Soy fuerte y robusto. He aprendido a no mostrarme obstinado y terco. Los continuos golpes me han hecho dócil. Mi pelaje gris es el reflejo de una triste vida. Cuando era tan sólo un pollino fui adquirido por el administrador de “La Generala”; un correccional para jóvenes delincuentes de Turín. Transporto las azadas que utilizan en sus forzados trabajos agrícolas. Cuando los funcionarios tratan mal a los presos, éstos la toman conmigo, como si yo fuera la prolongación del carcelero. En medio de tantas penalidades, guardo un secreto que ha dado sentido a mis sufrimientos.
Hasta mi miserable cuadra llegó un rumor insistente. Se comentaba que un cura, que les visitaba frecuentemente con los bolsillos cargados de tabaco y caramelos, había solicitado permiso para sacarlos de la prisión durante una jornada. Las habladurías se hicieron realidad. El día elegido, tres jóvenes presos entraron en mi cuadra. Estaban alborozados. Deseaban disfrutar de la escasa libertad de un día… Pero uno de ellos, marcado con una cicatriz en la mejilla, mientras me colocaba la albarda, maquinaba cómo aprovechar la ocasión para escapar. Sus compañeros intentaron disuadirlo. Le recordaron que aquel cura había empeñado su palabra en el regreso de todos. Pero él, obstinado y burlón, trataba a sus socios de ingenuos.

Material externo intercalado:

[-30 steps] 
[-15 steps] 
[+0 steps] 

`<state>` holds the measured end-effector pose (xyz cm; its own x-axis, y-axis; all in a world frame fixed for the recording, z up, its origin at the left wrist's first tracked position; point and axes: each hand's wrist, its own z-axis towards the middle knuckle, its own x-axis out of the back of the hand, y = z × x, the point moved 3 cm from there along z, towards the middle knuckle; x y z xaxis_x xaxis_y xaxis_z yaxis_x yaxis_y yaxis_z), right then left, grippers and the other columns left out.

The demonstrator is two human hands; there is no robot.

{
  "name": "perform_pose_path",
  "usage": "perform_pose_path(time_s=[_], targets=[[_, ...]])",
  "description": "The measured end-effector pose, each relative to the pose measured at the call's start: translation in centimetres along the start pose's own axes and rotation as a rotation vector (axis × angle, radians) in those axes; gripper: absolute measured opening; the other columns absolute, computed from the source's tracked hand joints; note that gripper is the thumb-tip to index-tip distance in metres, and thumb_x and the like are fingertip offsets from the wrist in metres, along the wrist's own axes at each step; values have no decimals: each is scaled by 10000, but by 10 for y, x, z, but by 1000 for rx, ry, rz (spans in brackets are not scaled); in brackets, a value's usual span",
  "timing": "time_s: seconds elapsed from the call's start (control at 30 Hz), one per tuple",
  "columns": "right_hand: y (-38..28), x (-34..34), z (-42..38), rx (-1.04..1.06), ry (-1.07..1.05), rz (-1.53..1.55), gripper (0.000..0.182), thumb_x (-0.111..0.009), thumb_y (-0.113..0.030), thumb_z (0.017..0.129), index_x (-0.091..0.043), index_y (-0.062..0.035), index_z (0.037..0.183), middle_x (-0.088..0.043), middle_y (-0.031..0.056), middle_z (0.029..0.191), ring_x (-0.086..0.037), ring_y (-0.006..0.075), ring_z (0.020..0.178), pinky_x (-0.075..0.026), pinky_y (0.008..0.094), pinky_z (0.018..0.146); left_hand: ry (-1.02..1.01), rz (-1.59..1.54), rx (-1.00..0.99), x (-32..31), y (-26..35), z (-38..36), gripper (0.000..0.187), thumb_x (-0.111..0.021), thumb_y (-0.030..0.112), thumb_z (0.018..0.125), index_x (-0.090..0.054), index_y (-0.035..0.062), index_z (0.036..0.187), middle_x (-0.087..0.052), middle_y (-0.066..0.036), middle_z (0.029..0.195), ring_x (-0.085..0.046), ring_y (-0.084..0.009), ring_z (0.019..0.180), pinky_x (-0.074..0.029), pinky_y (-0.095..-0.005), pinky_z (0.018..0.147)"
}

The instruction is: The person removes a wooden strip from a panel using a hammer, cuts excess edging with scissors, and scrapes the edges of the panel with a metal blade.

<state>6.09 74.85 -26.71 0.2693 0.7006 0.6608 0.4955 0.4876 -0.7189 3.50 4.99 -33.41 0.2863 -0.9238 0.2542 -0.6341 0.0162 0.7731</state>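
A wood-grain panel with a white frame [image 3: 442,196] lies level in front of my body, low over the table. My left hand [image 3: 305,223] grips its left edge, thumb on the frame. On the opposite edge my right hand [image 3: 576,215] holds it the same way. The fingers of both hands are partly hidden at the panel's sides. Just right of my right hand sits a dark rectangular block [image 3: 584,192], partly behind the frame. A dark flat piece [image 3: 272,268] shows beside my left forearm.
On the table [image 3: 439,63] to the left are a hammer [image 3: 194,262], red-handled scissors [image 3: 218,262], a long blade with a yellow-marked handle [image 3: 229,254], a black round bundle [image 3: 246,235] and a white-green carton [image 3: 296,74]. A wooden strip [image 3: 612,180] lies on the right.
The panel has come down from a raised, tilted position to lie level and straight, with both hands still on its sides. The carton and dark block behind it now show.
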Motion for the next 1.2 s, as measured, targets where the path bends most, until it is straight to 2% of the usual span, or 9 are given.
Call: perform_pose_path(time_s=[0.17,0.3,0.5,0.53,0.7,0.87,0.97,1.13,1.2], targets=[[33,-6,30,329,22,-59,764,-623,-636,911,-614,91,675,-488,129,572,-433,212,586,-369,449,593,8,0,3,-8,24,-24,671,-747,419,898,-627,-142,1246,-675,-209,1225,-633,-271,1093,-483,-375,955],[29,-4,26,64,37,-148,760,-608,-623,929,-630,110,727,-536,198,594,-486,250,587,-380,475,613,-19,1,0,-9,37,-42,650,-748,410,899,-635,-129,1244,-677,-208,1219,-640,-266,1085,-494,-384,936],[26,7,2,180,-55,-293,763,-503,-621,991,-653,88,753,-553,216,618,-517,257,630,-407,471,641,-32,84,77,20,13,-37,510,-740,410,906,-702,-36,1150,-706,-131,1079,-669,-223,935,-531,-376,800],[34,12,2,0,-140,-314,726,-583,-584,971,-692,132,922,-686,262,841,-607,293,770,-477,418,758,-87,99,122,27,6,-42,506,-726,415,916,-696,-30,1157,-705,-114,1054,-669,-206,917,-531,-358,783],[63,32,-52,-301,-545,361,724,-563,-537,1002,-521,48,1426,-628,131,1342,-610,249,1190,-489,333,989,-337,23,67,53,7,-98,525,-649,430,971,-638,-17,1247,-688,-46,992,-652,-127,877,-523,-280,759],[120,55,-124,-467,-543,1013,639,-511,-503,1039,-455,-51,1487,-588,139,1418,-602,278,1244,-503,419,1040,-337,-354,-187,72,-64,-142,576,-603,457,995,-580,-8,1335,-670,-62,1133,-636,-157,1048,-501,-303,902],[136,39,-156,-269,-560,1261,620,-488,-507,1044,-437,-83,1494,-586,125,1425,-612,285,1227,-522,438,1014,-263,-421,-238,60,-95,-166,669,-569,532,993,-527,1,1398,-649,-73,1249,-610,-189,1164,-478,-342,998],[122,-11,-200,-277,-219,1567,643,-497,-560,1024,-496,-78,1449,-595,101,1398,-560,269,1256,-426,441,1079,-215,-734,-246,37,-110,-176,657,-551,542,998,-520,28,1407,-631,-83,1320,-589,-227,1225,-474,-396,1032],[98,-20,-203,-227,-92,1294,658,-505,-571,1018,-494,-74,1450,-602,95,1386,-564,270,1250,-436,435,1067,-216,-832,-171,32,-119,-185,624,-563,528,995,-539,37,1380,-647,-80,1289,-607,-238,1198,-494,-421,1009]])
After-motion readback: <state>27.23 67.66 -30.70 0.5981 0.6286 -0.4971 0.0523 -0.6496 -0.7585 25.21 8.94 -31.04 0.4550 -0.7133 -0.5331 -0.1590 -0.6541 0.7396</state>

Con el serón cargado de provisiones emprendí camino. Parecía un milagro. La amabilidad y el respeto con que les trataba aquel cura, les transformaba. Reían y hablaban con educación y afecto. Yo permanecía en silencio. Me horrorizaba pensar que la alegría de aquella jornada pudiera terminar a la hora del recuento. Por fin nos detuvimos a comer a la sombra de unos árboles cerca del pueblo de Stupinigi. El joven recluso de la cicatriz en la mejilla, aprovechando el descanso, se acercó a mí… Miraba a hurtadillas. Iba a emprender la fuga. Tal vez me asusté o quizás lo deseé. Lo cierto es que levanté mi pata derecha y la dejé caer sobre el empeine de su pie. La dureza de la herradura hizo el resto. Gritó desaforadamente. Soporté con entereza la lluvia de golpes que a continuación cayó sobre mí. El preso, cojeando, abandonó sus intenciones de fuga.
Todos regresaron a “La Generala”. El cura cumplió su palabra. Yo volví dolorido a mi cuadra, pero orgulloso de haberle ayudado en secreto.
Nota.- Año 1855. Don Bosco obtiene permiso para proporcionar un día de excursión a los jóvenes presos del correccional “La Generala”. Las provisiones son transportadas en un burro. Al finalizar la jornada, regresan todos los jóvenes recluso (MB 5, pág. 165).